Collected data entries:
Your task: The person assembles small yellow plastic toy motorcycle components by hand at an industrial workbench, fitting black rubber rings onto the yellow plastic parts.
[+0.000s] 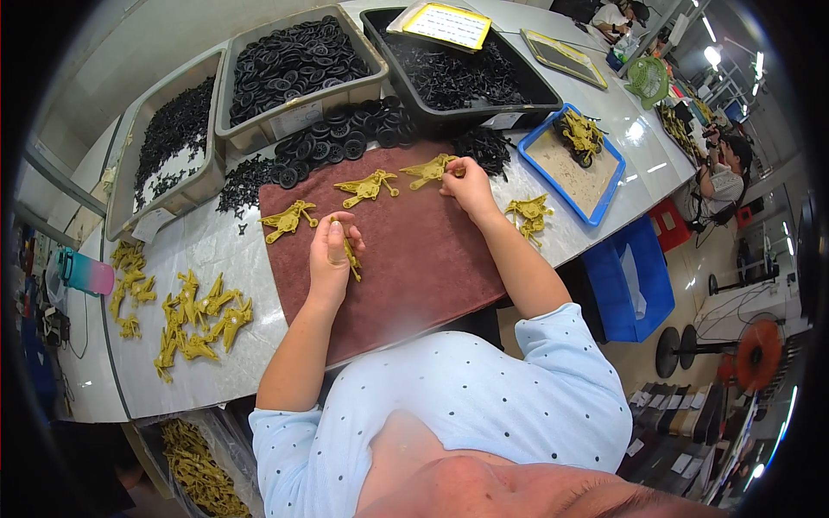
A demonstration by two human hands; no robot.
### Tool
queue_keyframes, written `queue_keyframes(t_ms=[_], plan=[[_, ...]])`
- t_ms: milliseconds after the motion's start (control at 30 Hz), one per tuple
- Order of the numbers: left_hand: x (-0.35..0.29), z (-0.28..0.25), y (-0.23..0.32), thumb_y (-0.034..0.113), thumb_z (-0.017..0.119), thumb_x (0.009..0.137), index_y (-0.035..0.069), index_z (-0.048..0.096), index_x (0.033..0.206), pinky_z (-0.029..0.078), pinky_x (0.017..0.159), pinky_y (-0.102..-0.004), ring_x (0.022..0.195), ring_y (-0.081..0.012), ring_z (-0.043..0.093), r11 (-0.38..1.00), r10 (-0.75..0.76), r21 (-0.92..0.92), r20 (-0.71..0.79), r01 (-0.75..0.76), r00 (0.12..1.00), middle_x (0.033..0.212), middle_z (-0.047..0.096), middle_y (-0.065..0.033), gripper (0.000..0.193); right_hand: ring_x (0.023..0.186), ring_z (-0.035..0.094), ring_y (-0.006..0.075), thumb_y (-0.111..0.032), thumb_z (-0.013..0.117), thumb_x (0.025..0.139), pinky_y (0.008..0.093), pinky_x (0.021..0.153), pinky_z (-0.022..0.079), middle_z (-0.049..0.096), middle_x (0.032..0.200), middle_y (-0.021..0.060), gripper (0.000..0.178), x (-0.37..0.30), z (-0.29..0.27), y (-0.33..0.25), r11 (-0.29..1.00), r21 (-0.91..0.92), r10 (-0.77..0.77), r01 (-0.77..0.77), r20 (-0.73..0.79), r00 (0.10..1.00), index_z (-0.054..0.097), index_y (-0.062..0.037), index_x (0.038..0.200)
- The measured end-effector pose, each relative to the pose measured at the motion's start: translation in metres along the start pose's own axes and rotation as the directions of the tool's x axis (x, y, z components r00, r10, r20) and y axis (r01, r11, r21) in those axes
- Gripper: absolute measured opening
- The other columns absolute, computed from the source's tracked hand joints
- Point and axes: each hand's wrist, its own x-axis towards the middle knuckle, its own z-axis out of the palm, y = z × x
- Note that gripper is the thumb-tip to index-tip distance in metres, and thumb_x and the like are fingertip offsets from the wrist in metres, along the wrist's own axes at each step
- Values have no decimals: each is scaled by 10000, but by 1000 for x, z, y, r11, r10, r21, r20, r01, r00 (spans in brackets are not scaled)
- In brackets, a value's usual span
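Note:
On a reddish-brown cloth [414, 250] lie yellow plastic toy motorcycle frames in a slanting row: one at the left [290, 221], one in the middle [367, 187] and one at the right [427, 171]. My left hand [330, 259] is closed round another yellow frame [352, 261], most of it hidden by the palm and fingers. With bent fingertips my right hand [471, 187] pinches the right end of the right-hand frame. Whether a small part is also between those fingertips is hidden. Loose black wheels [341, 138] are heaped just beyond the cloth.
Beyond stand grey bins of small black parts [169, 205] and wheels [380, 65], and a black bin [484, 125]. More yellow frames [199, 312] lie left; another [529, 214] lies right. A blue tray [596, 216] holds a yellow-and-black assembly [580, 138].

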Motion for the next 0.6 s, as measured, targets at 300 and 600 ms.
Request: queue_keyframes(t_ms=[300, 600], plan=[[-4, 6, 0, 373, 414, 989, 62, 420, 1178, 460, 753, -264, 852, -124, 549, 994, -15, -111, 71, 23, 997, 958, 522, -40, 364, 817, 593, 201, -100, 687, 784, 305, 748, 505, 549, 1043, 143, 335, -61, -6, -42, 796, -387, -478, 466, 70, 875, 568, -29, 1090], [-25, 29, -11, 387, 437, 966, 92, 317, 1234, 428, 959, -388, 1133, -222, 508, 933, -189, -220, 373, 285, 908, 1261, 443, -123, 416, 959, 609, 337, -147, 693, 785, 382, 807, 509, 614, 1042, 163, 436, -138, 22, -61, 789, -250, -396, 562, 492, 775, 551, -51, 1186]])
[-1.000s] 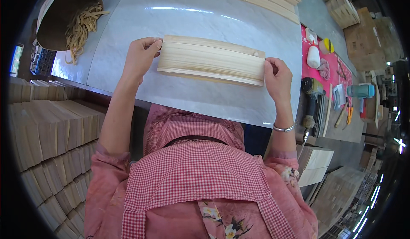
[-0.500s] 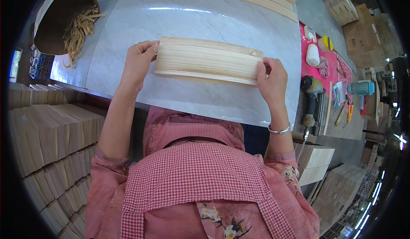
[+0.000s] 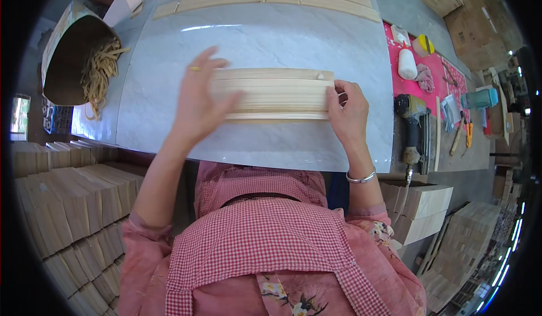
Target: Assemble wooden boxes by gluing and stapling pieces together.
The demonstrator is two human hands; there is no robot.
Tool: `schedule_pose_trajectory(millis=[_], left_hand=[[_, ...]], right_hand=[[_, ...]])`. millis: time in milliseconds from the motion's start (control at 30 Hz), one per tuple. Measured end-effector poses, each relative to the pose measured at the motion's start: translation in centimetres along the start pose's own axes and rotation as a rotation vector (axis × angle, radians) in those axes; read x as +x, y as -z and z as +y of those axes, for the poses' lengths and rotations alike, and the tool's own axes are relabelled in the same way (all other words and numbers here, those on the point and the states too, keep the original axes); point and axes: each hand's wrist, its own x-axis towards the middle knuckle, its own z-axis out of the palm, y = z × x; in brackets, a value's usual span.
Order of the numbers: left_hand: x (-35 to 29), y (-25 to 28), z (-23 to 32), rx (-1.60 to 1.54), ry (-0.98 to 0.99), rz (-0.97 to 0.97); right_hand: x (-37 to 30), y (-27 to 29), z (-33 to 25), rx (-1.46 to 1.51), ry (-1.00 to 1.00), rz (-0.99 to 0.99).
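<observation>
A pale wooden piece (image 3: 276, 94), long, shallow and box-like with layered edges, lies lengthwise in front of me on the marbled table top (image 3: 271, 39). A small light knob or lump shows near its upper right corner. My right hand (image 3: 351, 110) grips the right end, thumb on the near side and fingers curled behind the edge. At the left end my left hand (image 3: 199, 101), slightly blurred, hovers over or brushes the wood. Its fingers and thumb are spread, and a yellow ring shows on one finger.
Rows of thin wooden strips (image 3: 226, 0) line the far edge. A bin (image 3: 65, 70) spilling tan strips stands left. To the right are a white glue bottle (image 3: 407, 64), a pink cloth (image 3: 424, 77) and a dark air tool (image 3: 412, 132). Stacked boards (image 3: 73, 203) rise at lower left.
My left hand has let go of the piece's left end and spread its fingers above it. The piece now lies level rather than tilted; my right hand keeps its hold.
</observation>
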Motion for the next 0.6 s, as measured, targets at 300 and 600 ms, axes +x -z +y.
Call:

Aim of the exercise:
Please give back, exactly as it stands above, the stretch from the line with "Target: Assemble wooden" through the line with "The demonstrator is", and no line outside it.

Your response:
Target: Assemble wooden boxes by gluing and stapling pieces together.
The demonstrator is two human hands; there is no robot.

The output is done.